Every line of the entries below from the one containing "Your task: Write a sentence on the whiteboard" to the one containing "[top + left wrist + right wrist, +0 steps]", both ends included, must be written out exactly. No other line belongs in the answer.

Collected data
╔══
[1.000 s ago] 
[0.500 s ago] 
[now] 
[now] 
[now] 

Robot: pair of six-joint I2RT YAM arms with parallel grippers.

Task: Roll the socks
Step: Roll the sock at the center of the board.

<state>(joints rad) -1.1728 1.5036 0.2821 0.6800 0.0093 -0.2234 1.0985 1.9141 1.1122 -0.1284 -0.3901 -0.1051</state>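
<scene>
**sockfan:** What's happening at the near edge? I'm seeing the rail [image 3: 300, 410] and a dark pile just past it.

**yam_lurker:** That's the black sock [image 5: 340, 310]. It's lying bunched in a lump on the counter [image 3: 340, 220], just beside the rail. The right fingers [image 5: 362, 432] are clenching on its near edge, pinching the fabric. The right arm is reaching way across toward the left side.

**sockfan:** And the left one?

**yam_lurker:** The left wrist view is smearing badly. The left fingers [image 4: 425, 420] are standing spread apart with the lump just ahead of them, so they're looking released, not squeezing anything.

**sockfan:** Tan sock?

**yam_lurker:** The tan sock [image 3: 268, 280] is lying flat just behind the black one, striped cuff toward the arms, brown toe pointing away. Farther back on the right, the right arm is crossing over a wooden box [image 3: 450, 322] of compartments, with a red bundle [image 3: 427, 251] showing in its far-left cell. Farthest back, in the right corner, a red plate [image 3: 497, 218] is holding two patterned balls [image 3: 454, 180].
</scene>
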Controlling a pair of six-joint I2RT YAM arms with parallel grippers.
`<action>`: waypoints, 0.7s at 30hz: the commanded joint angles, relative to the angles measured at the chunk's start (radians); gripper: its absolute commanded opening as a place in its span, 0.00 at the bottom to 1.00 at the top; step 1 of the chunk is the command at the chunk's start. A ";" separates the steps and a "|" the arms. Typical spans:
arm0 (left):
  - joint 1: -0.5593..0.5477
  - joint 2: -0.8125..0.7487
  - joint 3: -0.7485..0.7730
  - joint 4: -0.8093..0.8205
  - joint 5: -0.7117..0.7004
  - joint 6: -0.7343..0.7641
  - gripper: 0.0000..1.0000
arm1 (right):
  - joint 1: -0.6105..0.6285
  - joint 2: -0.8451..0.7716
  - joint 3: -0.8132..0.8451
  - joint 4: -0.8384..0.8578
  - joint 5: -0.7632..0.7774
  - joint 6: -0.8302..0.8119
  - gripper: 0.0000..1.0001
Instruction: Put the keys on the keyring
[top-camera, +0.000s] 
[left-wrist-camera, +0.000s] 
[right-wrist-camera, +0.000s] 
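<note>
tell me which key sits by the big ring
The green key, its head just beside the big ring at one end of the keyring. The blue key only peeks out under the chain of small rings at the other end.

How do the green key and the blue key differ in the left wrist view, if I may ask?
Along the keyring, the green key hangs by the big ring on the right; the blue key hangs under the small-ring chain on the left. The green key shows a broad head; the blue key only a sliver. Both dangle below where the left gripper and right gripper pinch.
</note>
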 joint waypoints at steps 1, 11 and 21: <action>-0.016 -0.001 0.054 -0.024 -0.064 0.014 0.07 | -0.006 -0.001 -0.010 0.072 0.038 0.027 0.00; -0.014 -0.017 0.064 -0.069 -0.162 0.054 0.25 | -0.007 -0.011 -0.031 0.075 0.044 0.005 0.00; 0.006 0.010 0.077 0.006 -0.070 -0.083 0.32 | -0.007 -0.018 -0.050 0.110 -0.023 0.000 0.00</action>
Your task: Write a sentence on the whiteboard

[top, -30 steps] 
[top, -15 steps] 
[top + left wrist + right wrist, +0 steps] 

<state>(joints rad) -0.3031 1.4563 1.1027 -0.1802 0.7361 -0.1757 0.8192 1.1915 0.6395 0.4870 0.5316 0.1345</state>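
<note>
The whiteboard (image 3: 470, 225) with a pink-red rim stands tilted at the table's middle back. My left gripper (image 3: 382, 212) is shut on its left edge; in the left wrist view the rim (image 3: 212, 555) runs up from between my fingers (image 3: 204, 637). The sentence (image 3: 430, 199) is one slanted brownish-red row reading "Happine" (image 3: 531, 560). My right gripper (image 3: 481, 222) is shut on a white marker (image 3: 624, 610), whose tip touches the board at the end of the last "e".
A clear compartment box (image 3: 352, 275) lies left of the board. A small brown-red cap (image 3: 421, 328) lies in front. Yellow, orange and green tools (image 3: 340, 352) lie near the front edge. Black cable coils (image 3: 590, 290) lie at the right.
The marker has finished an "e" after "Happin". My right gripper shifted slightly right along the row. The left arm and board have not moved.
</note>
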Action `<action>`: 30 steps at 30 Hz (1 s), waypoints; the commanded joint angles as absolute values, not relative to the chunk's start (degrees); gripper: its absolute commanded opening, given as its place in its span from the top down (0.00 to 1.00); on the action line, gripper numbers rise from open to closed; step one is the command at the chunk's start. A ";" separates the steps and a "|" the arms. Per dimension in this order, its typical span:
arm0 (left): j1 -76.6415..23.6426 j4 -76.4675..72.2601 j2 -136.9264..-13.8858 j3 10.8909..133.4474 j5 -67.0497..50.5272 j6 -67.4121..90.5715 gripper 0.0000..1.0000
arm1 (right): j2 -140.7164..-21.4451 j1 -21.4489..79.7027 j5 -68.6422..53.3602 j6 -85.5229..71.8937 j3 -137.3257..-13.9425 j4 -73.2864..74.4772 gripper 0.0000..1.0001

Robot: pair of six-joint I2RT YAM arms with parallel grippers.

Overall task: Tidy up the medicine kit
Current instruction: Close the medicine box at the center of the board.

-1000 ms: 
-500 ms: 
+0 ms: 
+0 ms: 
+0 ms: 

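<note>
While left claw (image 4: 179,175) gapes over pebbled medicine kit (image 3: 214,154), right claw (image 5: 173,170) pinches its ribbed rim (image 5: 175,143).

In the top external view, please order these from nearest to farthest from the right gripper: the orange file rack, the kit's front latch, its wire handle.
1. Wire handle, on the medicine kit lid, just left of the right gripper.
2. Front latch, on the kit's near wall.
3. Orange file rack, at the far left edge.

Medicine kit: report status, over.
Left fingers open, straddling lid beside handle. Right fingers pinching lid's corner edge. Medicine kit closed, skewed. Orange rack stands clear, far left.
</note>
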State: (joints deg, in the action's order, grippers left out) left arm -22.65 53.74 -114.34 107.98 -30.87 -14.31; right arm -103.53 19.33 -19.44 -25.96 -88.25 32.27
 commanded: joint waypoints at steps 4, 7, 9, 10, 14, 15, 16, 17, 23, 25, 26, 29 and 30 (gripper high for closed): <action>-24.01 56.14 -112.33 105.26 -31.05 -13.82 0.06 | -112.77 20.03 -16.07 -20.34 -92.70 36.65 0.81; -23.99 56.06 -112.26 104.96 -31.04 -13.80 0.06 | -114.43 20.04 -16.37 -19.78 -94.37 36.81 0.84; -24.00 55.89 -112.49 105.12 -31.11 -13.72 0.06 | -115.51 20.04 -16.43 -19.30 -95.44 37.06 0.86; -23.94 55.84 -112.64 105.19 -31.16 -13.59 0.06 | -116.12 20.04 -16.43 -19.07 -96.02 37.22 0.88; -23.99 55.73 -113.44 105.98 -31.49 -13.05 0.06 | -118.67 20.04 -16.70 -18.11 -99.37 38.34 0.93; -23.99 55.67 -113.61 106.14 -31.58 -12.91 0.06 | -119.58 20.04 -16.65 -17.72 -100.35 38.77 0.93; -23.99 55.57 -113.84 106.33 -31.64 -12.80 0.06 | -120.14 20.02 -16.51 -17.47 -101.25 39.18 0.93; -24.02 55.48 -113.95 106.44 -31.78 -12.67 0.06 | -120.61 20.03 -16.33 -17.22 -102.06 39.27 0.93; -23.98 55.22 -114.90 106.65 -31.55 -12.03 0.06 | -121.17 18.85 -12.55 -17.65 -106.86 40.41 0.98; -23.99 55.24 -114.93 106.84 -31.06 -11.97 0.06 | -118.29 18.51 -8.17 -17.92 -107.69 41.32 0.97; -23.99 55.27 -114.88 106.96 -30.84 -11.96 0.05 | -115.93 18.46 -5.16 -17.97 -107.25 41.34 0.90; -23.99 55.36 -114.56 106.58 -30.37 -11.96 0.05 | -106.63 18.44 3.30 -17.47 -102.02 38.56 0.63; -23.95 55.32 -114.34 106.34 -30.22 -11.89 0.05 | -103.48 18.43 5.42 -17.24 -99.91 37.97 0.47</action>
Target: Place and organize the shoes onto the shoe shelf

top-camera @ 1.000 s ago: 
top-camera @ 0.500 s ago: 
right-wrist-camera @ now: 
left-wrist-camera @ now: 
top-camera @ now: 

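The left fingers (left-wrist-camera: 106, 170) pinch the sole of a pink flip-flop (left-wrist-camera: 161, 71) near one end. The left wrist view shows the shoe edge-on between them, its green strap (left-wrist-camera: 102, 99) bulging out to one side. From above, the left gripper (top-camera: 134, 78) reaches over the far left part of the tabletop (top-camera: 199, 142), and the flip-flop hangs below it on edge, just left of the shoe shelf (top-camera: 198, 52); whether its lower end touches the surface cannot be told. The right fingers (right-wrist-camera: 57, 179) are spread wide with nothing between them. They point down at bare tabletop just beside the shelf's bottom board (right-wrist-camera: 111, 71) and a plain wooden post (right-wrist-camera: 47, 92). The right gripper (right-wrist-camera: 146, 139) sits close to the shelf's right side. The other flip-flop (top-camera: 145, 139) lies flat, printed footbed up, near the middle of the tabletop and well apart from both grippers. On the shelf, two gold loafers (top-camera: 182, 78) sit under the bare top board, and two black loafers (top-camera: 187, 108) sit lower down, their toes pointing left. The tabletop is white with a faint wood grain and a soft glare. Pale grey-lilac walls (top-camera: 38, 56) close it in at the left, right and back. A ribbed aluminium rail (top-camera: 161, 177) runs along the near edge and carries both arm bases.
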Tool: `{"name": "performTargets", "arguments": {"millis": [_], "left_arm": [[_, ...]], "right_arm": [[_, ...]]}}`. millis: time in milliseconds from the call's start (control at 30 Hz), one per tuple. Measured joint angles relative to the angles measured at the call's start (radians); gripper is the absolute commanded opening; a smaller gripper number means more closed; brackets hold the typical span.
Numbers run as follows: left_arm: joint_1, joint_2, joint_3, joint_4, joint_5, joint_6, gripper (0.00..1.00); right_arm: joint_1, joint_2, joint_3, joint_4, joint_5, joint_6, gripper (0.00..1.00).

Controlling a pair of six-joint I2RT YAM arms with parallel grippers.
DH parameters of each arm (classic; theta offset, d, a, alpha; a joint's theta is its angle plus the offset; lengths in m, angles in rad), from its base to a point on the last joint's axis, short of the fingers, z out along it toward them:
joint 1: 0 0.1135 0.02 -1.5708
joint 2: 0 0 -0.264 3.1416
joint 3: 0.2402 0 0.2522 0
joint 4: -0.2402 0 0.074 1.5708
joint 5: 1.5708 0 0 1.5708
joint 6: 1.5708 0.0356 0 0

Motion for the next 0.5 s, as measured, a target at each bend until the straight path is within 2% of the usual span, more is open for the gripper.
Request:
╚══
YOUR RESPONSE:
Your task: Write a sentence on the whiteboard

[top, -30 steps] 
[top, -15 steps] 
[top + left wrist + right wrist, +0 steps] 

Nothing more belongs to this exercise.